Maîtresse du tempo, Martine Aubry refuse catégoriquement de donner suite à la demande de modification du calendrier approuvé par les militants en 2009 qui prévoit un dépôt des candidatures en juin et un scrutin en octobre, après les élections sénatoriales. Dés le départ, François Hollande a critiqué une désignation trop tardive.
A la suite du coup d’accélérateur élyséen, son analyse est aujourd’hui partagée, par des personnalités diverses telles Manuel Valls, Ségolène Royal et Jean-Marc Ayrault. Même Benoît Hamon a déclaré ne pas y être hostile avant d’être rappelé à l’ordre par la direction du PS.
La Première secrétaire considère qu’avancer l’échéance reviendrait à exclure de la compétition DSK. Mercredi soir sur TF1, elle a clairement fermé la porte à toute modification. “Aujourd’hui, il n’y a pas vraiment de raison de changer les choses“, a déclaré Martine Aubry, estimant que, “ce qui m’importe c’est qu’on soit en état de marche en 2012“.
Une position cohérente pour la Maire de Lille qui s’est toujours refusée à se plier au temps médiatique et au métronome élyséen. Il en résulte souvent une impression de décalage voire d’absence de la patronne des socialistes dans le débat public. Une stratégie qui amène à s’interroger pour savoir si Martine Aubry vit avec son époque ou si elle est restée dans des schémas des années 80. Qu’elle le veuille pourtant ou non, les présidentielles sont devenues un affrontement essentiellement médiatique dans lequel le face à face des personnalités compte autant que le choc des idées.
De toute évidence, les raisons techniques avancées pour justifier le status quo au niveau du calendrier ne sont pas les vrais motifs. Olivier Ferrand, qui s’était rendu avec Arnaud Montebourg aux États-Unis pour observer et importer le concept de primaires affirme qu’il est “politiquement aberrant et techniquement impossible” de changer le calendrier en raison de la lourde logistique nécessaire à la mise en place du déroulement de ces primaires. Le président de la fondation Terra Nova reconnaît toutefois qu’à l’issue de celles-ci le PS sera dans les temps mais pas en avance.
La principale explication réside dans le pas de deux de Martine Aubry et de DSK qui, se tenant par la barbichette, jouent à celui qui dévoilera ses intentions, d’y aller ou pas, au plus tard. En donnant la priorité à l’élaboration du projet formalisé, Martine Aubry cherche à gagner du temps.
La vraie question est de savoir ce que veut la fille de Jacques Delors et si oui ou non elle souhaite porter les couleurs de son camp lors des présidentielles. Les mauvaises langues avancent que les chiens ne font pas des chats et que décidément, dans cette famille, on hésite beaucoup pour finalement jeter le gant.

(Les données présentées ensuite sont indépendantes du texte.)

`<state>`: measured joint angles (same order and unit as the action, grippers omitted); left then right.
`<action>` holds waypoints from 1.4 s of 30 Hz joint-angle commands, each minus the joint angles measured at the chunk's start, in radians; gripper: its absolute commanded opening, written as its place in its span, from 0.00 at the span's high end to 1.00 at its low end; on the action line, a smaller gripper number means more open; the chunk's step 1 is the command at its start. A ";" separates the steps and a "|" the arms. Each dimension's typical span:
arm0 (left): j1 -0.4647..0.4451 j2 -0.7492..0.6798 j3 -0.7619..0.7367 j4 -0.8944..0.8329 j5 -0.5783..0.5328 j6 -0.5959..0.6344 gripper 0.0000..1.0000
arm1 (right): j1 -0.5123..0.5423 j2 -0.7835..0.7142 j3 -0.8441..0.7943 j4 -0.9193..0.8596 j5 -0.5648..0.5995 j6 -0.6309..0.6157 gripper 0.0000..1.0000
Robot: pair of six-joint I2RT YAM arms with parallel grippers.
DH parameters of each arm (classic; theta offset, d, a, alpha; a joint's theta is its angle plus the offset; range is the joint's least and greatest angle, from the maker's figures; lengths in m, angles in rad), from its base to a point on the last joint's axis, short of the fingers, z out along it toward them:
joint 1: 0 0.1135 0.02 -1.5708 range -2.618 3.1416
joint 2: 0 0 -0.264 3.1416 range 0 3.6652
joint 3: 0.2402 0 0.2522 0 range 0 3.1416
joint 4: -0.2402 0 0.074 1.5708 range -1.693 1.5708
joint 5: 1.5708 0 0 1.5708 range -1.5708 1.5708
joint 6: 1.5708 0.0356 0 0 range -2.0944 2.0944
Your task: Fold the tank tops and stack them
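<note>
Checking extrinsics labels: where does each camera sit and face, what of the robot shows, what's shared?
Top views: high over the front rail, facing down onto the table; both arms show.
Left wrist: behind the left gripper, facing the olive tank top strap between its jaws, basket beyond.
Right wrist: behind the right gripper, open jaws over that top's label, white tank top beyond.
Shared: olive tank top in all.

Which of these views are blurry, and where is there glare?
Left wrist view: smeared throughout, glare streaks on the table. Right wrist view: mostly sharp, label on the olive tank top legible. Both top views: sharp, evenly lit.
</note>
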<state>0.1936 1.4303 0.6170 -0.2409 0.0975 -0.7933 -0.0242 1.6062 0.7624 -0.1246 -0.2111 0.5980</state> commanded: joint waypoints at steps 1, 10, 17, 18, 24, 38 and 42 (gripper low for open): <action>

L’argument avancé selon lequel le match Aubry-Sarkozy ce serait un peu une adaptation moderne de la fable du lièvre et de la tortue est peu convaincante. C’est en tout cas le sentiment de Jean-Marc Ayrault.
Lors d’un déjeuner de presse le président du groupe socialiste à l’assemblée nationale a précisé pourquoi il lui semblait indispensable de bousculer les échéances socialistes. “Le déclic pour moi, ça a été le mouvement des retraites, explique-t-il. “Dans la rue, même si les gens se doutaient qu’on n’allait pas forcément gagner, ils nous ont reconnu comme légitimes dans notre rôle d’opposant. Mais ils avaient une question qui revenait sans cesse: “Qu’est-ce que vous faites?“
Le chef de file des députés socialistes craint de voir son parti tourner en rond et souligne que “Si Dominique veut vraiment être candidat, il ne peut pas attendre septembre 2011 pour se déclarer. Personne ne le peut“.
Une observation qui vaut également pour Martine Aubry qui avance un peu vite que “tous ceux qui nous poussent à anticiper la campagne le font par calcul personnel, parfois peut-être un peu par fébrilité“. L’inverse ne serait-il pas également vrai ?
Obnubilés par leurs avenirs personnels les dirigeants socialistes oublient l’essentiel : il y a le feu au lac socialiste. Même sujet à caution le dernier sondage Harris Interactive pour Marianne souligne la faiblesse du socle socialiste au premier tour des présidentielles avec seulement 20 % d’intentions de vote. Une telle faiblesse à l’issue d’un mouvement social d’ampleur devrait pourtant réveiller la hantise de voir le PS absent du second tour.